Schiff simply doesn't have the advantage of hindsight and of writing from the perspective of the big picture. Yet one could argue that we should have known that the failure of the "trickle down" economics of the 1980s followed by the bursting of the dot-com bubble followed by the massive debt of a war of world civilizations (!) giving rise to, beyond the war, an explosion in the terrorist population, now draining our depleting defense resources more rapidly than ever, would have a devastating effect on economies and consumer priorities the world over. Besides, we had Japan's 20-year-recession, just after its economy had been declared unsinkable, as a model of what not to do. Unfortunately, we still never caught on.

Schiff would have done better writing a book about the inevitability of higher taxes and what you can do about it (but not if his solutions--breakfast cereal and guns--are the same). A better approach might be examining and emulating the communal economy and industry of Japan that enabled that nation's rapid, dramatic return to prosperity after World War II. (This can happen only if it is first agreed upon that the words "socialism," "communism," and horrors, "liberalism" are dispensed with and replaced by a different word--perhaps "teamwork.")

Good information and analysis, poorly organized/presented Apr 29, 2010

The book has really solid advice backed up with nearly(entirely!?) flawless reasoning.

The one thing I don't like about it though is that it has no index and the chapters don't really reveal well what they have to do with or discuss. The chapter names might sound cool but they don't really provide the reader or re-reader with any sort of good hint about what the chapter is about. Example, Ch.4 = Of Babies and Bathwater. Ch.5 = Hot Stuff, Ch.6 = The Ring in the Bull's Nose.

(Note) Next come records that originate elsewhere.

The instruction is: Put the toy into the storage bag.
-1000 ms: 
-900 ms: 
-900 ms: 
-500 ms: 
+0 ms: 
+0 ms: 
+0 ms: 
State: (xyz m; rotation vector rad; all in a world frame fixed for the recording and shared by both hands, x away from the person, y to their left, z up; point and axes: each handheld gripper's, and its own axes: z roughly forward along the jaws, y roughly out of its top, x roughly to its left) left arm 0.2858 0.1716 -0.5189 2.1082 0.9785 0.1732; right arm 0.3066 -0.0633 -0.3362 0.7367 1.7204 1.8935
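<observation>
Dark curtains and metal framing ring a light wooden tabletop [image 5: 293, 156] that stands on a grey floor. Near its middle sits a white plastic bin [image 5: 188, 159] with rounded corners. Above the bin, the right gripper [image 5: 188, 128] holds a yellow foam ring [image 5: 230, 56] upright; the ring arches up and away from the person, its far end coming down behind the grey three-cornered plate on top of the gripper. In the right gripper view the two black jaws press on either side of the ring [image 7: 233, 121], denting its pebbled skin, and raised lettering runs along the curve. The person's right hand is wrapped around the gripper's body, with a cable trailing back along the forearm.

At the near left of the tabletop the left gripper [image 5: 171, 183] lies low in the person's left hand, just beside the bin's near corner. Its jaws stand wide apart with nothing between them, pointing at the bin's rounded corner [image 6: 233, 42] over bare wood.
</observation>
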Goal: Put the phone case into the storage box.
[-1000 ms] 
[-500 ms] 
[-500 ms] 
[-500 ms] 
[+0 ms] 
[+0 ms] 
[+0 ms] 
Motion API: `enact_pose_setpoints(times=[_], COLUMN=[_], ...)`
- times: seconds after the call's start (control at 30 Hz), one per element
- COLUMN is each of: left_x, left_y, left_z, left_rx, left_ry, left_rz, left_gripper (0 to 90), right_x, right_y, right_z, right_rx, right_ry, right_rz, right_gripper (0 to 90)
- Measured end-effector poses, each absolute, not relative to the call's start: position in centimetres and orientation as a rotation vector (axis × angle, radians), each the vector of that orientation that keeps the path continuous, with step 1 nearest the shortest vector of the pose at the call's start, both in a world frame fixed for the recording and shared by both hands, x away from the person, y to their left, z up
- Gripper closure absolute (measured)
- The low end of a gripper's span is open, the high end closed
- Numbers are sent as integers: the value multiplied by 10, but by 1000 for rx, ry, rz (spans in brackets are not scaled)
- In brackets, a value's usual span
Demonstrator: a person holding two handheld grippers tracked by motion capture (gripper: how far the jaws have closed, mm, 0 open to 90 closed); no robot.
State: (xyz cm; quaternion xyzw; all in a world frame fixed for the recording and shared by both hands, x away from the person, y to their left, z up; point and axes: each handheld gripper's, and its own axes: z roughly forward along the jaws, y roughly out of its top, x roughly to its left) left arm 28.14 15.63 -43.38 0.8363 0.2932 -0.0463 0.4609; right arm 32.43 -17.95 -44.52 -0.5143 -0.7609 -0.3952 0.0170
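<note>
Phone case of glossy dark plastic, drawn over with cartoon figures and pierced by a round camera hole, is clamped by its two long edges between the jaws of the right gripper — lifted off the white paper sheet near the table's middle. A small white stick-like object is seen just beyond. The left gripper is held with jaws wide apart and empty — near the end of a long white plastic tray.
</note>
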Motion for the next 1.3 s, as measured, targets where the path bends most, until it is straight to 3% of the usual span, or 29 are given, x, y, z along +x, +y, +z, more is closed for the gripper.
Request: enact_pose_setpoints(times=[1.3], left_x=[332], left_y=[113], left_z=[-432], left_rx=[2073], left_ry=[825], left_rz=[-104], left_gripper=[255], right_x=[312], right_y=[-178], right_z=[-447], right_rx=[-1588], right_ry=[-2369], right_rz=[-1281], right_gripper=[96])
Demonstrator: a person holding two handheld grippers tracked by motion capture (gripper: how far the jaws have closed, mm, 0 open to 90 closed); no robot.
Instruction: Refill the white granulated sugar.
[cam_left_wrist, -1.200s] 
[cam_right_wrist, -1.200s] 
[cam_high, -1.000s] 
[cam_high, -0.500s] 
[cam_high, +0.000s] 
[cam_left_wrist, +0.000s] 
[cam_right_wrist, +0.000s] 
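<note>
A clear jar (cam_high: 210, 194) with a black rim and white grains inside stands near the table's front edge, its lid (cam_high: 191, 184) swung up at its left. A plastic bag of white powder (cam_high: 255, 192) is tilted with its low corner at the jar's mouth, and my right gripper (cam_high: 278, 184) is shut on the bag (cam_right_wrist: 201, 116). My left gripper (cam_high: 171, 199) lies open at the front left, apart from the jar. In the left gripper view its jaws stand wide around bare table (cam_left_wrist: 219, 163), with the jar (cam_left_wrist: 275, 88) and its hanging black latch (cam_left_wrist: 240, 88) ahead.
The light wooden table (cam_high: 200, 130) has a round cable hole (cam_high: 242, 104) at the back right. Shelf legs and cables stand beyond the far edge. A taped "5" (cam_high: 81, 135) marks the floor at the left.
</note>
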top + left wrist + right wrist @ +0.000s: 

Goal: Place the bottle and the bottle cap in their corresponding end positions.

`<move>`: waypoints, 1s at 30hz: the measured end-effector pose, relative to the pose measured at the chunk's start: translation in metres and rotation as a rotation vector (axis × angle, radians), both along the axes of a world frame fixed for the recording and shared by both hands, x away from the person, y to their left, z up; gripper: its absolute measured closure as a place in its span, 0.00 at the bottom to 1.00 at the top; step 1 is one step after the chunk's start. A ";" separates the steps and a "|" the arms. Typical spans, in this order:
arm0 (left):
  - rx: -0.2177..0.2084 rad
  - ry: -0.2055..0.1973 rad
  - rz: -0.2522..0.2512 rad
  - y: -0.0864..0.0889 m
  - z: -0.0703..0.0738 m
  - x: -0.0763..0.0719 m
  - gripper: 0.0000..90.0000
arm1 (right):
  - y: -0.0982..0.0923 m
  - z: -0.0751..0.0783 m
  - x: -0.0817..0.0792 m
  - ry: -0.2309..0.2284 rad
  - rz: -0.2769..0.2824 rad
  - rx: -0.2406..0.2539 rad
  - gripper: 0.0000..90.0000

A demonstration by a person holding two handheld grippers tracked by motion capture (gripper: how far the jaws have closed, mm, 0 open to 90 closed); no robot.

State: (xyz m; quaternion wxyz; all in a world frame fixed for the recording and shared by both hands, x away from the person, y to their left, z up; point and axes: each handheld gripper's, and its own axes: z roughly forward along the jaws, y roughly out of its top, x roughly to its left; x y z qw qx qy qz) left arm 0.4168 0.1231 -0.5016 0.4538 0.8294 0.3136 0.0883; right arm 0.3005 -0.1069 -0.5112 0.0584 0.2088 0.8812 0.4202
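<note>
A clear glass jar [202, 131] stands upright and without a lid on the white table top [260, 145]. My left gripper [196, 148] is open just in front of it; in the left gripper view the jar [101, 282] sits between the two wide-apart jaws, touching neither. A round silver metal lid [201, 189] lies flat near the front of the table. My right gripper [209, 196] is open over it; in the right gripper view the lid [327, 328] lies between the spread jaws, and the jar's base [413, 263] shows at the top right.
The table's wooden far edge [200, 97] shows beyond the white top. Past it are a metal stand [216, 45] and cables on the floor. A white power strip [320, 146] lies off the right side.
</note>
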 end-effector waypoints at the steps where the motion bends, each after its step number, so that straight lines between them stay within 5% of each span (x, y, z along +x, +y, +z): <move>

Definitely worth reading but make sure to take notes on where the important information is otherwise when you want to look back at a few pages or subjects you'll get kind of angry at the difficulty your having finding the correct section.

One of the Worst Investment Books I Ever Read Apr 23, 2010

Aside from the disappointment of thinking I was getting a book about hedging strategies, the book is still a waste of money. Basically, you can get Schiff's bull-move-in-bear-market advice for free from talking heads on CNBC or from a lot of advisory firms: go where there is likely to be growth (foreign markets and commodities). He compounds the feeling of being cheated by then touting a brand of right-wing economics (the Austrian School) as the ONLY way of understanding the economy.

People will give this book more credit than it is due because he predicted a major crash and we had one shortly after the book was published. However, he was only half right: his beloved gold dropped right along with every other asset class, as did oil and foreign markets. Looks like commodities can drop, too, and the world is not as decoupled as he thought it was.

The real low point to the book is when he recommends buying guns and bullets, partially as an investment strategy and partially, presumably, to fend off the benighted masses. I mean, really, is this a bull move in a bear market, or fear mongering?

The occasional plugs for his investment firm are annoying, too.

A Commmercial for a Brokerage Firm Apr 20, 2010

This looked like a good book with a lot of good reviews so I bought it. It is nothing more than commercial for the author's brokerage firm, Euro Pacific Capital which he shamelessly promotes throughout the book. In doing further research, the guy did not follow his own advice and lost a lot of money for his clients an example is this article (http://selfinvestors.com/tradingstocks/news/peter-schiffs-euro-pacific-capital-down-40-70-in-2008/). All in all a disappointment. While I share some of his concerns about the US dollar and our government's continued printing of money, I'm not confident that his solution is the right one and I don't appreciate paying for a commercial. He should give this book away if he wants to promote himself.